Task goal: For the data below, restate word for word only the lines from the line containing "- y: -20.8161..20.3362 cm" through the line containing "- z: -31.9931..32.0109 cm", both ends included.

:: Supplied data ::

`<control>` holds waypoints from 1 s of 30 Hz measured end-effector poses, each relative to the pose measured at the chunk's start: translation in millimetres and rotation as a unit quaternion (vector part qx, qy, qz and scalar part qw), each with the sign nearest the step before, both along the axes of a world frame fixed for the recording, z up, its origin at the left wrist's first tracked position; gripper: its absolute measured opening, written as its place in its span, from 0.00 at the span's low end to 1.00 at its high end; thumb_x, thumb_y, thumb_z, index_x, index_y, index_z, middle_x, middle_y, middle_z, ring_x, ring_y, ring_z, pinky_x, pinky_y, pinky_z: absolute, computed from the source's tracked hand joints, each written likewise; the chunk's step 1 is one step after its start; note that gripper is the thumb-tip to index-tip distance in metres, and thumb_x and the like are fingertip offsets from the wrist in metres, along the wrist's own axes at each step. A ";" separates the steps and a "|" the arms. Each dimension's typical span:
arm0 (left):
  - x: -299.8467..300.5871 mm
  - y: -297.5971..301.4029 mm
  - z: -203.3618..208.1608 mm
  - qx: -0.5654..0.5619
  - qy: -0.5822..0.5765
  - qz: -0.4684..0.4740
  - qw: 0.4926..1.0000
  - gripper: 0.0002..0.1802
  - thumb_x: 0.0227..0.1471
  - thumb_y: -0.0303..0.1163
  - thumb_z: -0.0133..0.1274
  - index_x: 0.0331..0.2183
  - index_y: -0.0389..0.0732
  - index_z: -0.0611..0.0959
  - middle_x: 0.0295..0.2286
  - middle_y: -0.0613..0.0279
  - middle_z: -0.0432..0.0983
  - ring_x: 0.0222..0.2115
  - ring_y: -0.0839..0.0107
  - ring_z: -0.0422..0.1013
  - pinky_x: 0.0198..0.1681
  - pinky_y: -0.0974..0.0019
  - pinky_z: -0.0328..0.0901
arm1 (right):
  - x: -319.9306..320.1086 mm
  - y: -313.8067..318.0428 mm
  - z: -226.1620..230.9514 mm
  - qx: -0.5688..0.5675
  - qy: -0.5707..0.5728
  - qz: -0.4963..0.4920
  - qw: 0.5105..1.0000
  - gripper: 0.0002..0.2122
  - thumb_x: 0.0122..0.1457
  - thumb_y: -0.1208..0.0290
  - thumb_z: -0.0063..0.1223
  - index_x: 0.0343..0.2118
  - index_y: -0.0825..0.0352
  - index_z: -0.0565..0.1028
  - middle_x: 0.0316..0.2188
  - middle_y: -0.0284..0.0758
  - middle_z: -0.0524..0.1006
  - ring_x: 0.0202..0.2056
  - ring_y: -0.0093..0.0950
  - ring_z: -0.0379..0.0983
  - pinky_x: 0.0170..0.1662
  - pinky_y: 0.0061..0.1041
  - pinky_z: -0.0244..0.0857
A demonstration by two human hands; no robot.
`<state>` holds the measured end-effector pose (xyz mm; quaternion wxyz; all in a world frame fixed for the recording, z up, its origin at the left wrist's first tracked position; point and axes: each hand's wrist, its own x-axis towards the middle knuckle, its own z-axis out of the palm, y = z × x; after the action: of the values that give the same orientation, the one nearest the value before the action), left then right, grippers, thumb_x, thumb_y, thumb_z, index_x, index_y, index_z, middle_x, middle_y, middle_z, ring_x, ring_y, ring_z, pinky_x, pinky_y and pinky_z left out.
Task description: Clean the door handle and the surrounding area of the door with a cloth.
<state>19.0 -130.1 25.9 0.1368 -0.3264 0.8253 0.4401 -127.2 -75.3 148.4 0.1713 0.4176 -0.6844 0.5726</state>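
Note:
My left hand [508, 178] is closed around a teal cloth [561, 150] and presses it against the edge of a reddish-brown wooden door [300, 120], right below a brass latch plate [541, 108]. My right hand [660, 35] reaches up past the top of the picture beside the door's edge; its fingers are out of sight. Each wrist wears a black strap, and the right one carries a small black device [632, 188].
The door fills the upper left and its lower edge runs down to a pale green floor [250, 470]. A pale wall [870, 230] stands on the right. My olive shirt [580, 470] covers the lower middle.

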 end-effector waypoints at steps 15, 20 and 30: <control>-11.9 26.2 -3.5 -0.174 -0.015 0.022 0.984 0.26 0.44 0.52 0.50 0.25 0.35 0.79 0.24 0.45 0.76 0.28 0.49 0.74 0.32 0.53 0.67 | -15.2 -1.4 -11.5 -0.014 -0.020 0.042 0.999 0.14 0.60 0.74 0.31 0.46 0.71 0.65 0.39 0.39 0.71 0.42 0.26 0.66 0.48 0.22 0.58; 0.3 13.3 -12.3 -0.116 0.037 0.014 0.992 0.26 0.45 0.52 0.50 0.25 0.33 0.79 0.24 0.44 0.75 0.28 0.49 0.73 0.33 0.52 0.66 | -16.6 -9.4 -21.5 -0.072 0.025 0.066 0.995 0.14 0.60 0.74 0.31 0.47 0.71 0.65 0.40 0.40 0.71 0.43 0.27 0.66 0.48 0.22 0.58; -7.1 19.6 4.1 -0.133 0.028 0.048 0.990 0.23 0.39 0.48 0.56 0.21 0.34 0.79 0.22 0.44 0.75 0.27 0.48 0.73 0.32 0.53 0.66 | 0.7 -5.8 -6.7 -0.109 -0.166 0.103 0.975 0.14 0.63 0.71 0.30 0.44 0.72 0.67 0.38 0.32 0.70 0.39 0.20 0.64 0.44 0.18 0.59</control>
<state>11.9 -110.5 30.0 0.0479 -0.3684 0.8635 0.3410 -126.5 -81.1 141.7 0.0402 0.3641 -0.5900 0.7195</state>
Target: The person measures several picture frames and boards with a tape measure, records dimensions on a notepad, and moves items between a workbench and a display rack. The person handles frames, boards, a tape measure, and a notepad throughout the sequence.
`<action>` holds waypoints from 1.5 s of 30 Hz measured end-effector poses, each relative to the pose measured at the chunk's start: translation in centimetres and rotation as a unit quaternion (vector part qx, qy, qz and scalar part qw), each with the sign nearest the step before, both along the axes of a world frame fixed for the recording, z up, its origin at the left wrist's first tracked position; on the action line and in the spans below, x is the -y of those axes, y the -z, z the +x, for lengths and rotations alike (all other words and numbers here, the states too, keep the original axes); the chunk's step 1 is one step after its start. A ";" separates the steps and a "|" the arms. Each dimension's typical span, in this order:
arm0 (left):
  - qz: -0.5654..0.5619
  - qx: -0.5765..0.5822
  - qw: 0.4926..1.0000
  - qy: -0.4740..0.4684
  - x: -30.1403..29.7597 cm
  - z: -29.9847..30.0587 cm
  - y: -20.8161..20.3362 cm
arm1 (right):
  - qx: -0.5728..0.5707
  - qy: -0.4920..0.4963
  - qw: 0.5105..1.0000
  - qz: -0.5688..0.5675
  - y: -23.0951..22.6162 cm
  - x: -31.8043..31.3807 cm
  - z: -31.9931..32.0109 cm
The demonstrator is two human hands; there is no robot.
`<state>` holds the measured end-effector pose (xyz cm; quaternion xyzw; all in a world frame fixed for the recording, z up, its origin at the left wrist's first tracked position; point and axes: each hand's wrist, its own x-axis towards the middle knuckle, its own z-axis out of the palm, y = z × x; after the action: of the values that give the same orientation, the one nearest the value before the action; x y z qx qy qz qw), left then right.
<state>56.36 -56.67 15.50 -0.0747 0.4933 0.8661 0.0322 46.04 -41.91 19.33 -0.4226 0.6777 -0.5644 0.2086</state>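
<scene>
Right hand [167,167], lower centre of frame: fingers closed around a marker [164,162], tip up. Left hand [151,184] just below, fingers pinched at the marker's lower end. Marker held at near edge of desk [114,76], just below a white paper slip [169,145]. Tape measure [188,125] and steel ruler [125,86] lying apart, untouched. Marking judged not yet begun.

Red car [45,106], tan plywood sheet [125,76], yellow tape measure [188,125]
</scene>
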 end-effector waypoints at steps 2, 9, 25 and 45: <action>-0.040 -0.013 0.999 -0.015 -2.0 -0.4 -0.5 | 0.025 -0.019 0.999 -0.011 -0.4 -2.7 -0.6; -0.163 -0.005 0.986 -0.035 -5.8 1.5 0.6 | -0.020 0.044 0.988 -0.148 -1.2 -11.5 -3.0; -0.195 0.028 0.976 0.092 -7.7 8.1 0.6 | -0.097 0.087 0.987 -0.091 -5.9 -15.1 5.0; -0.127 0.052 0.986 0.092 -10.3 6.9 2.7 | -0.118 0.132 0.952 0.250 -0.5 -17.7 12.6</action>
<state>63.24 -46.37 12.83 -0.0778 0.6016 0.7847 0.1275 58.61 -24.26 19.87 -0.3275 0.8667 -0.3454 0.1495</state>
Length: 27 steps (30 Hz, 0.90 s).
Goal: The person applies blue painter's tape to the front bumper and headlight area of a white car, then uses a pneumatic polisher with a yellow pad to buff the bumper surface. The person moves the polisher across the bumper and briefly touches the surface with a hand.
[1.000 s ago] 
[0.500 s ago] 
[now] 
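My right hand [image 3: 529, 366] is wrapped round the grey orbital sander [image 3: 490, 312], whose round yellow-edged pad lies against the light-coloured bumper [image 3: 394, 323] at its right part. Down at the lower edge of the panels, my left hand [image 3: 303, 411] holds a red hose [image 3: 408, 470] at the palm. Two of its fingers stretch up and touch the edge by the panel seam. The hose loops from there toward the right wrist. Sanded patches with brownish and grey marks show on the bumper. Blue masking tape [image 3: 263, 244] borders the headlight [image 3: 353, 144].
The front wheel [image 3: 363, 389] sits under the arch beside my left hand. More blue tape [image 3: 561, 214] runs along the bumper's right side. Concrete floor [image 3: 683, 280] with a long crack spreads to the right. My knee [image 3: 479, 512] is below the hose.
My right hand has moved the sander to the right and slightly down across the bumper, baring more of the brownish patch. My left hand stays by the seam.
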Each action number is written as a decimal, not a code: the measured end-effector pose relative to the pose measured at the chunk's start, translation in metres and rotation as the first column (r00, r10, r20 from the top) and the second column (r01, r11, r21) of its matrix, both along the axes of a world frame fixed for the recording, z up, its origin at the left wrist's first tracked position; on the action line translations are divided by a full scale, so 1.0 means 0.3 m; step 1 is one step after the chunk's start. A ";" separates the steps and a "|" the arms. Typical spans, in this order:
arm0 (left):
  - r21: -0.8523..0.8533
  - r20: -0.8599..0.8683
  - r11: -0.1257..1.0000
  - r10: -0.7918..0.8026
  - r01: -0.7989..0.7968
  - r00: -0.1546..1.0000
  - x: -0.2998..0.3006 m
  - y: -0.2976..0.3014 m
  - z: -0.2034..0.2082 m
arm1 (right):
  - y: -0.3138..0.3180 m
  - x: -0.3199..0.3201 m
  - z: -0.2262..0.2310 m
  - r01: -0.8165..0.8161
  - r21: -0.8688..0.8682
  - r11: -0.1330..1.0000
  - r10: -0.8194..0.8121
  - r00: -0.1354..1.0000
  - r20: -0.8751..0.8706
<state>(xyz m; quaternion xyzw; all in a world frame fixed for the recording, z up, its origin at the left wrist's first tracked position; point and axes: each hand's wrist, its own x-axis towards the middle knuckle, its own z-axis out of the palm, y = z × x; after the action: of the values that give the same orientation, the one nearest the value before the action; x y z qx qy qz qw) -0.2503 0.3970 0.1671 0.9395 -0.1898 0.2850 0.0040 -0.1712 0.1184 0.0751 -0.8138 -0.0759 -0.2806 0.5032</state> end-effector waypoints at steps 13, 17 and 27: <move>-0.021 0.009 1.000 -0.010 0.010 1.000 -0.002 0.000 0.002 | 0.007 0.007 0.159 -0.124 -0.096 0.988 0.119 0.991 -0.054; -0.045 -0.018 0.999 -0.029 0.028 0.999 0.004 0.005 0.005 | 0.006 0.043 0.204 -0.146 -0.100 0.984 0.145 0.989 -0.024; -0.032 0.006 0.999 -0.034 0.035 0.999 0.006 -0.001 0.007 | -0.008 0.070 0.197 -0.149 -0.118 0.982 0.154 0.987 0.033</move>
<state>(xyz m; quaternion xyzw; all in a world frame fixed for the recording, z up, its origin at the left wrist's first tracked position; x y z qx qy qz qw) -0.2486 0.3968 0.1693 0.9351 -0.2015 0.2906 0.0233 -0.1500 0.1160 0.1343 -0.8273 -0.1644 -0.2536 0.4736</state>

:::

Worked solution:
  - y: -20.8161..20.3362 cm
arm1 (right):
  - qx: -0.5728..0.5707
  - qy: -0.4920..0.4963
  - qw: 0.5105..1.0000
  - qz: -0.5688..0.5675
  - y: -23.0951..22.6162 cm
  - x: -31.8043..31.3807 cm
  - z: -31.9931..32.0109 cm

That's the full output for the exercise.